In many instances, physical therapists are used as the last minute ‘go to’ person who provides extensive manual therapy and helps the PWOP back into alignment. To utilise the knowledge and scope of a physical therapist in this cosmetic sense is not the most cost effective of long term strategies. The main question that is not provided sufficient research into is when the PWOP asks:
“If my posture or alignment is causing my pain, then how can I change it to reduce or eliminate this pain?”
The following two images don’t aid the effort required to answer this question simply because they are not representations of a series of interrelating movements. They are depicting a fixed and culturally unique perspective on a concept that we in the west refer to as Skeletal System Diagrams. If you start to see movement relationships that bring about Alexander’s Mechanical Advantage you will probably start to see the compression that the following 3 images depict:
This fantastic photo of a physical movement teacher expresses the same compressed and fixed Skeletal System Model Diagram as the one that related to the concept that our oboist used to perhaps become a PWOP or recover? It is not clear which one.
What is this italicised movement?
At this late point you may really be wondering why I keep writing the word ‘movement’ in italics? This is a reference to what Alexander’s famous Mechanical Advantage and Means Whereby illicit in movement education:
To lengthen and widen the torso
Alexander’s books already delve into this concept of movement to a degree. The problem with my particular and many other training schools in a similar vein arrises when there is a disparity between Alexander’s early writing and Gospel According to First Generation Teachers.
This is why in my current concept of Alexander’s work I don’t use generalised concepts that are depicted in these photos to engage in an educational dialogue about movement.

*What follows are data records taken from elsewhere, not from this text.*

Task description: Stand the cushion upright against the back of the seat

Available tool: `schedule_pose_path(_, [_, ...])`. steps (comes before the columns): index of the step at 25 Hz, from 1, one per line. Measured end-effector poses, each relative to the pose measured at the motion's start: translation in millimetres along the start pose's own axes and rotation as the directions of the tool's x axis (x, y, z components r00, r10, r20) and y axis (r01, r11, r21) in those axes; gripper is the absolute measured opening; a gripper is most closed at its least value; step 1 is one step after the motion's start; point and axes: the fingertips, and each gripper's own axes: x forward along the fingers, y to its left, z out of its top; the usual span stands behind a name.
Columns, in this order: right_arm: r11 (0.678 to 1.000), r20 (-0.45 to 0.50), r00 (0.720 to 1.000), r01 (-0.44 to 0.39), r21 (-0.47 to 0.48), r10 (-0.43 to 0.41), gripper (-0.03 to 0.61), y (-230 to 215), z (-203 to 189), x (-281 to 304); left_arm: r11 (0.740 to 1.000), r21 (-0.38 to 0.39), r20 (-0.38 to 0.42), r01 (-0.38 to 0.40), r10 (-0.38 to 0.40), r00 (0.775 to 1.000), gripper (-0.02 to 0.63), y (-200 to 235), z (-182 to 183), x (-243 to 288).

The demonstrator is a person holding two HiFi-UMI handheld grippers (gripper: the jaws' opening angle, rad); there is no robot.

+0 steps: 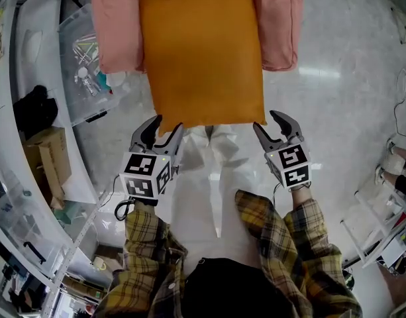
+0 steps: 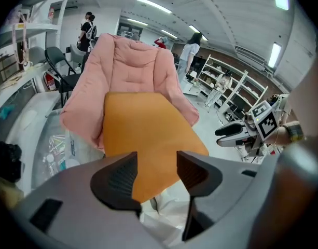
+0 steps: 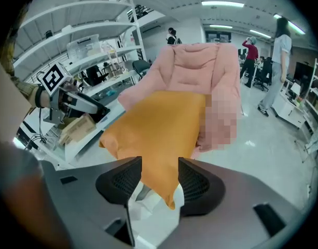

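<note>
An orange cushion (image 1: 203, 52) lies flat on a pink padded seat (image 1: 116, 25), its near edge hanging past the seat's front. My left gripper (image 1: 161, 132) is at the cushion's near left corner and my right gripper (image 1: 274, 126) at the near right corner. Both stand open, pointing down and forward. In the left gripper view the cushion (image 2: 143, 134) fills the gap between the jaws of my left gripper (image 2: 156, 173), and the pads do not press on it. In the right gripper view the cushion's corner (image 3: 169, 191) hangs between the spread jaws of my right gripper (image 3: 160, 178), untouched. The seat's back (image 2: 133, 66) rises behind the cushion.
A clear plastic bin (image 1: 90, 71) with small items sits left of the seat, and a cardboard box (image 1: 50, 158) on white shelving nearer left. White racks (image 2: 226, 87) stand at the right. People (image 3: 280, 61) stand far behind. Glossy floor lies to the right.
</note>
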Motion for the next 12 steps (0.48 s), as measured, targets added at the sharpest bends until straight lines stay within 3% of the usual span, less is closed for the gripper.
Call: schedule_pose_path(12, [0.998,-0.184,0.983,-0.020,0.053,0.030,0.222,-16,-76,55,0.999,-0.001,-0.210,-0.054,0.053,0.976,0.273,43,-91,50])
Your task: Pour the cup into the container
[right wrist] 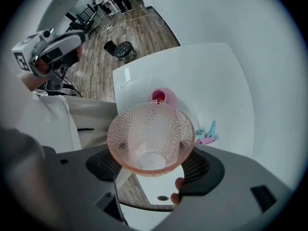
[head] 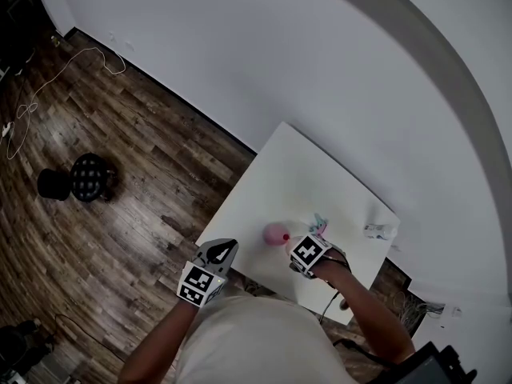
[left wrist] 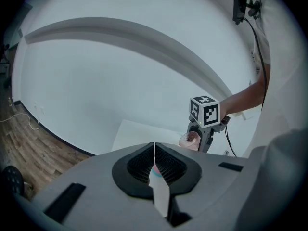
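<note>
The right gripper (right wrist: 151, 153) clamps the pink dimpled cup (right wrist: 149, 129) by its sides, and the cup looks empty. Beyond it at twelve o'clock, the pink container (right wrist: 163, 96) sits on the white table (right wrist: 202, 71) with something red inside. At ten o'clock, the left gripper (left wrist: 154, 150) is closed on nothing.

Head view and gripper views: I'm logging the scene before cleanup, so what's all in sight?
table: one, white, near the wall
cup: one, pink, between the jaws of the right gripper
container: one, pink, on the table
small items: teal and pink, on the table, count unclear
stool: one, black, on the floor
cable: one, white, on the floor
left gripper: one, grey, shut, empty
right gripper: one, grey, shut on the cup
</note>
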`<state>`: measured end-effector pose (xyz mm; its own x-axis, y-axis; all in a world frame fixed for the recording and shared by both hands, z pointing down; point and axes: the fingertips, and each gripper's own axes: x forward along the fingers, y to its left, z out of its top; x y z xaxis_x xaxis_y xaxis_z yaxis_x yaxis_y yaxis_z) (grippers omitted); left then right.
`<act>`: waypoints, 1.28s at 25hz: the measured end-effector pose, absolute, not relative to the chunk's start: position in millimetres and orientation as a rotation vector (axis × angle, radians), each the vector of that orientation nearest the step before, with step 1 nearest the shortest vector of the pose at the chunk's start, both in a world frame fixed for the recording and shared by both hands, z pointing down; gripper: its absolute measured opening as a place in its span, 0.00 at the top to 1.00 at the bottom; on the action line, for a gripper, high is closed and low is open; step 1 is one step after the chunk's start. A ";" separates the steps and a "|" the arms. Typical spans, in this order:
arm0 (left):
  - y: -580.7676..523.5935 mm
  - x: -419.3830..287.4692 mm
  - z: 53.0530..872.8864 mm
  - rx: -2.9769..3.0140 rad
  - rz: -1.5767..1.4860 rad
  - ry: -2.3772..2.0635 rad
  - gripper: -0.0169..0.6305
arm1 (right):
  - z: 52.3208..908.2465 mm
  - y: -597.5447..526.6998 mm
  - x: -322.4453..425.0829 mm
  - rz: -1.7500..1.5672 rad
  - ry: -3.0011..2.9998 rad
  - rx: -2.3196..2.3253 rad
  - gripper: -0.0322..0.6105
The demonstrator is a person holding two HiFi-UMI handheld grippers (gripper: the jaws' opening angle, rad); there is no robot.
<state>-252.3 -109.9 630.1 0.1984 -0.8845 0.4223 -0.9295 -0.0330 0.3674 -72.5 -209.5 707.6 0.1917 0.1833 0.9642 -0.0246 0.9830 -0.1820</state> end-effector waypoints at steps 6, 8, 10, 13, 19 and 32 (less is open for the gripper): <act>-110.1 -252.0 631.7 1.915 0.102 -1.684 0.95 | 707.7 -209.2 -73.5 0.143 -1.363 -0.140 0.39; -109.5 -250.8 633.0 1.916 0.102 -1.682 0.95 | 707.8 -208.9 -72.5 0.144 -1.358 -0.140 0.39; -108.8 -250.6 633.8 1.917 0.103 -1.681 0.95 | 708.0 -208.7 -72.2 0.144 -1.356 -0.142 0.39; -108.2 -250.1 635.0 1.917 0.104 -1.681 0.95 | 708.5 -208.5 -71.8 0.143 -1.355 -0.143 0.39; -107.7 -248.0 638.1 1.921 0.110 -1.676 0.95 | 709.0 -208.9 -69.4 0.143 -1.347 -0.140 0.39; -104.9 -251.8 639.4 1.912 0.107 -1.676 0.95 | 708.4 -209.6 -70.7 0.156 -1.325 -0.144 0.39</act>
<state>-251.8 -104.9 639.4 0.2046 -0.8803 0.4280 -0.9277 -0.0349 0.3718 -70.7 -209.6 708.4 0.2363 0.1949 0.9520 -0.0314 0.9807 -0.1930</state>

There is no high cerebral note to the tools, language and relational means that I have learnt (and continue to research) to use, their aim is to break down generalisations that are meaningless with any type of practical probing and to allow the PWOP to find one possible avenue to improve functioning and resolve pain, or to bring their creative work to fruition.
To learn and evolve a system of seeing in relation to movements that can be practiced and put to practice in terms of a behavioural shift (aka learning) is the aim of the following type of diagram. This diagram represents a series of relational movements for lengthening and widening the mechanism of the torso and provides a learning tool that can be practice by the student on their own and applied to infinite contexts. This way, the name used to refer to the concept of healthy movement is both refined, dynamic and evolving. It is no longer just one thing (engage the core) but a combination of interrelated movements.
Thanks for reading and I hope I have relayed something useful about whether Alexander technique works:
It depends what we mean when we talk about the concept of Alexander technique and it depends if the “it” is given a depiction that makes practical and theoretical sense in the open circle of motor control (movement) training and biomechanics efficiency.